What needs to be done: Look for "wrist" in the material below and show each line that contains it.

Collected material:
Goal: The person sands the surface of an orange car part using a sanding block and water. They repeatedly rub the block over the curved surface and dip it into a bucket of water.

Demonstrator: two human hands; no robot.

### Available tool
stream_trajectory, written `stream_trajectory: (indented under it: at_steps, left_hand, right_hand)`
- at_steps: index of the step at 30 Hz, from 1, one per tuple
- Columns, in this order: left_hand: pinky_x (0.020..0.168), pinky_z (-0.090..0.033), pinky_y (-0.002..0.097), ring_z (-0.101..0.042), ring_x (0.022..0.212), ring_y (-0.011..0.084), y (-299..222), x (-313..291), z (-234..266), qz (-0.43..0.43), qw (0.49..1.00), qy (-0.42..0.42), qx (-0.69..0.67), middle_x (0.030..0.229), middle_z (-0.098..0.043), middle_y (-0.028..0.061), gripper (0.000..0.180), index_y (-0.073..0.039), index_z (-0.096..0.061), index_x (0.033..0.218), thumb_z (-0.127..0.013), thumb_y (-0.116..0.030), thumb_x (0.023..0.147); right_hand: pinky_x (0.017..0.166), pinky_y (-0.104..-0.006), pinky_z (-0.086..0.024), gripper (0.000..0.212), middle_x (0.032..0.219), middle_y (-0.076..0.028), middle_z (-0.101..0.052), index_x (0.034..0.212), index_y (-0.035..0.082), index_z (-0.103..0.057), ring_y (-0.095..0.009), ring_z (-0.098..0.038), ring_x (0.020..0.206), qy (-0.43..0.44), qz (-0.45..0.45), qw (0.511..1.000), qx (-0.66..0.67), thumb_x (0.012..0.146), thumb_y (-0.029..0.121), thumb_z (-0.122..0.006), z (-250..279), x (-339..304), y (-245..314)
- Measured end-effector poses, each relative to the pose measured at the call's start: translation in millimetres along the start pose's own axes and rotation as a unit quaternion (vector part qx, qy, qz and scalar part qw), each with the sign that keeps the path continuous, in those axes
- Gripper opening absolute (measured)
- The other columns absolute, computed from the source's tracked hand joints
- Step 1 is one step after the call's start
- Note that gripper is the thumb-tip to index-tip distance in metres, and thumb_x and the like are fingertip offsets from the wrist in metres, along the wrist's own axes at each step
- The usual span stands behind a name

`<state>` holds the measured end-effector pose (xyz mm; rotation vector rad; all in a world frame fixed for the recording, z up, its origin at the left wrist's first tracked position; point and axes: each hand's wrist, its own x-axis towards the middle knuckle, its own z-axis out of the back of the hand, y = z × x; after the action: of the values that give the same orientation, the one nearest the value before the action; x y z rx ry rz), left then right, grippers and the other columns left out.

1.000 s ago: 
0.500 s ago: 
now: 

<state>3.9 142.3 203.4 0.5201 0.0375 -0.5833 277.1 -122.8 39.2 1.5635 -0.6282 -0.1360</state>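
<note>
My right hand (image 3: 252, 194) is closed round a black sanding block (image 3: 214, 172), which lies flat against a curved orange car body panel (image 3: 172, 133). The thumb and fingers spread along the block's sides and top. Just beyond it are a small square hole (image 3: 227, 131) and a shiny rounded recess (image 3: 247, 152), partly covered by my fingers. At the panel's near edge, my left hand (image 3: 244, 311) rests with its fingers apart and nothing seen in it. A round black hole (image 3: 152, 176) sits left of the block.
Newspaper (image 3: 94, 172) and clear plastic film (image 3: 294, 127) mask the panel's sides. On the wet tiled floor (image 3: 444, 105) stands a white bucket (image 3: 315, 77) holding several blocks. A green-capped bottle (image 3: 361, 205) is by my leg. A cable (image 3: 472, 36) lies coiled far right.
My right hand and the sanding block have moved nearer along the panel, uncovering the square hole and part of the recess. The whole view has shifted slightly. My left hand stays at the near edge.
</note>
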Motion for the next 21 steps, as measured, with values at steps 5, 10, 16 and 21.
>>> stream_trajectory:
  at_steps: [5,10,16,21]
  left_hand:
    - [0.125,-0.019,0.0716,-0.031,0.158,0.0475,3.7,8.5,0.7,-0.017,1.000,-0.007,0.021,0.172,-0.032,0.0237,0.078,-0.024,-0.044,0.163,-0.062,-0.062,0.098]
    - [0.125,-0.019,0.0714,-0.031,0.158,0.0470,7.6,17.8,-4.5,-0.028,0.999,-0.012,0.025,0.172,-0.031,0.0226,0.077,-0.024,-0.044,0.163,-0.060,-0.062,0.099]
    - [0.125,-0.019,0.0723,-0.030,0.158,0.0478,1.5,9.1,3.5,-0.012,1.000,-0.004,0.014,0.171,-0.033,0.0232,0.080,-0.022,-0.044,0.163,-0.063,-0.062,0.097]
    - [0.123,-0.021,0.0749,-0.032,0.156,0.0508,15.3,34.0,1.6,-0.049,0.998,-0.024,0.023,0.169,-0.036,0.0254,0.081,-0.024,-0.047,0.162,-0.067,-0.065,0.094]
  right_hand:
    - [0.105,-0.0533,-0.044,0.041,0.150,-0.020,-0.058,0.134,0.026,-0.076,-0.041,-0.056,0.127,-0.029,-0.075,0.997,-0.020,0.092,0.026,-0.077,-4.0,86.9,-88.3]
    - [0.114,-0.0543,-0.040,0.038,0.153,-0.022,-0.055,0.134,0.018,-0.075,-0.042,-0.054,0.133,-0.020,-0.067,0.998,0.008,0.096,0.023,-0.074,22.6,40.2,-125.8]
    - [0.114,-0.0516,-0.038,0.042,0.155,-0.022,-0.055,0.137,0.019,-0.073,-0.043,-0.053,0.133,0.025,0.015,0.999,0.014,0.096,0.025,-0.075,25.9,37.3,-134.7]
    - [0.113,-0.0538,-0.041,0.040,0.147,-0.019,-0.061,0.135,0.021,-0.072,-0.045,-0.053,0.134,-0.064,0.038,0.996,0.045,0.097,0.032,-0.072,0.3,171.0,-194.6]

Output of the task:
- Note that gripper is the thumb-tip to index-tip distance in metres, and thumb_x and the like are fingertip offsets from the wrist in metres, along the wrist's own axes at each step
`<state>` holds the measured end-effector pose (xyz mm; rotation vector rad; all in a world frame fixed for the recording, z up, its origin at the left wrist's first tracked position; point and axes: each hand's wrist, its own x-axis towards the middle knuckle, its own z-axis out of the back of the hand, y = z × x; after the action: of the values that give the same orientation, the one nearest the value before the action; x y z rx ry rz), left then right, grippers and the other columns left out.

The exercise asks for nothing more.